Better Guest Experiences: Making thoughtful recommendations genuinely improves visits. Suggesting a perfectly paired wine, mentioning a gift set they hadn’t noticed, or offering a premium upgrade shows you understand their needs and care about their experience.

What Sets You Apart: Independent businesses can be agile in ways chains cannot. Your curated selection of local merchandise, bespoke gift packages, and personalised recommendations create unique value that keeps customers choosing you over larger competitors. Would a customer wear a tee with a Starbucks logo on it? Probably not. Would they wear a tee from an independent business with cool branding – absolutely, in fact, I’ve done it myself (shoutout to Bonehead!)

Why Christmas Changes Everything

The festive period transforms how people shop and what they’re looking for, creating natural opportunities to help them discover more:

The Gift-Giving Mindset: People aren’t just buying for themselves—they’re actively seeking presents, host gifts, and treats to share. A customer who’d normally just grab a coffee is looking for thoughtful gifts with a unique twist. People want to feel like they’ve ‘discovered’ something new that not many other people are in on. Your beautifully packaged coffee beans or artisan gin suddenly become the perfect solution for someone they’re shopping for.

People Expect to Treat Themselves: December budgets work differently. Customers are planning to spend more on special experiences and quality products. That premium bottle or luxury hamper that seems extravagant in July feels perfectly appropriate in December.

Emotion Drives Decisions: Christmas is emotional. Nostalgia, generosity, celebration—these feelings make people more open to creating special moments and showing appreciation. They want help finding ways to make the season memorable.
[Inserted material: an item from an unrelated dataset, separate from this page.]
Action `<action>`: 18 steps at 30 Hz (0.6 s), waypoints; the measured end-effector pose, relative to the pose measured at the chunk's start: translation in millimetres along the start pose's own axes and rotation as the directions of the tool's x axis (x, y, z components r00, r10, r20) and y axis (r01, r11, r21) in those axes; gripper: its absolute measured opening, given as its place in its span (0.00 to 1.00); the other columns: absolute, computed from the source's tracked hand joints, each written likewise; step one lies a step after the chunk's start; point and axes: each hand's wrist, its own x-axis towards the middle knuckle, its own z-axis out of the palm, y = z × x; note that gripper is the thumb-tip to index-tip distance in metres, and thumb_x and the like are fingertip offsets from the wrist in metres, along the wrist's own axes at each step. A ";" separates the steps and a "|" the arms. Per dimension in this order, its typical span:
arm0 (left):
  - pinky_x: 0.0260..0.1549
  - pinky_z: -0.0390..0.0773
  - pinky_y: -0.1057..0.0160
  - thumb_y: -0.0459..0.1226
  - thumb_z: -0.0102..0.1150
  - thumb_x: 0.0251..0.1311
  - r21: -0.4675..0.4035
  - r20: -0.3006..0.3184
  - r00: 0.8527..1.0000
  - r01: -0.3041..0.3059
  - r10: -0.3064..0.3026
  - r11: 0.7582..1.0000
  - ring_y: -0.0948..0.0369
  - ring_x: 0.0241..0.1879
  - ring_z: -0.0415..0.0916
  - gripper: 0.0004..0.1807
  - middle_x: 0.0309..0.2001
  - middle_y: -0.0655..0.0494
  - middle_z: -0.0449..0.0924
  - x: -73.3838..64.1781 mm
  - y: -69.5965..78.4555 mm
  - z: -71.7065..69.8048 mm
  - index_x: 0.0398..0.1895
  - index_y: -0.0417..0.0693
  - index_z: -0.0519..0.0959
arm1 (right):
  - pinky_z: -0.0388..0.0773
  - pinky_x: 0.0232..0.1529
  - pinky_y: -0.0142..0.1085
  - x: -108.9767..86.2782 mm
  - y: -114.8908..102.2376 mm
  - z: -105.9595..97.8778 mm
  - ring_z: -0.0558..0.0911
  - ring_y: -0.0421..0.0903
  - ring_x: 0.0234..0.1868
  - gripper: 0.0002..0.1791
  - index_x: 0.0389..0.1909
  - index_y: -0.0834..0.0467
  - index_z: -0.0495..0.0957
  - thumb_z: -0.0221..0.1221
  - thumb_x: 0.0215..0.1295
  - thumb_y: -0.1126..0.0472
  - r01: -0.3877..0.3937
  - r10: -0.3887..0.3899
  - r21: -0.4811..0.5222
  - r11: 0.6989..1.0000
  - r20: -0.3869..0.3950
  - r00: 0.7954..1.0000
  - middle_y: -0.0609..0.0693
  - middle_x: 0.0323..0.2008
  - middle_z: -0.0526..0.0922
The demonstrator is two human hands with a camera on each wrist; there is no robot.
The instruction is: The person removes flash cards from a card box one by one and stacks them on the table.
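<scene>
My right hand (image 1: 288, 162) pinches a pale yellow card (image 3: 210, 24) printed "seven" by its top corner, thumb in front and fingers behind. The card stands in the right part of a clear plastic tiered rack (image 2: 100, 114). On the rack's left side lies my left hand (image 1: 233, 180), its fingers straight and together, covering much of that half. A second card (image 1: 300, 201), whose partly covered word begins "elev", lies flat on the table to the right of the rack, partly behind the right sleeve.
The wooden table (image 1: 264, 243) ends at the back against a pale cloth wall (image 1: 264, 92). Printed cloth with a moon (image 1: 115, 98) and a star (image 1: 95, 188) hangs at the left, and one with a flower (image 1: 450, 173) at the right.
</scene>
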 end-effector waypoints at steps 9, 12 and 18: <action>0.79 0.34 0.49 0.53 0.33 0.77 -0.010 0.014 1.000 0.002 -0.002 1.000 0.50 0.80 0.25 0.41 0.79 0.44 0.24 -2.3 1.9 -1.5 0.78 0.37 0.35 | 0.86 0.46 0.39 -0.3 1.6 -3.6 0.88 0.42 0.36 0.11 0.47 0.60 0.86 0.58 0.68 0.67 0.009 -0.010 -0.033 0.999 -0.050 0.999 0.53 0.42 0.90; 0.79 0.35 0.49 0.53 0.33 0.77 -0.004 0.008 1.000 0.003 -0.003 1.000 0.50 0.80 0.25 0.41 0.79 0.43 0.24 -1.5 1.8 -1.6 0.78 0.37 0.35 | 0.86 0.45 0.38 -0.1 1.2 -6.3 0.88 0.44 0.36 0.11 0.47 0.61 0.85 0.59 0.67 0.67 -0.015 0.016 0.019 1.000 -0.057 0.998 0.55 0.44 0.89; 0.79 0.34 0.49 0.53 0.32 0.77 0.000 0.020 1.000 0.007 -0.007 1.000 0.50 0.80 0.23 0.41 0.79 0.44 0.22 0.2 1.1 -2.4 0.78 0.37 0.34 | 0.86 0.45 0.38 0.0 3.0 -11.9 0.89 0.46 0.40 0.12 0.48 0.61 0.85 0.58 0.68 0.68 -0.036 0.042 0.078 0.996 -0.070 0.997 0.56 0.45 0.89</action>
Convenience is King: Busy shoppers appreciate curated solutions. They’re genuinely grateful when you mention “these gin and tonic gift sets are perfect for corporate gifts—we can gift wrap five while you enjoy your coffee” rather than adding another stop to their already packed day.

Smart Strategies for the Festive Season

Create Thoughtful Gift Bundles: Package complementary items together. A “Christmas Morning Hamper” with your house coffee, fresh pastries, local jam, and branded mugs provides convenience for customers and creates something more special than individual items alone.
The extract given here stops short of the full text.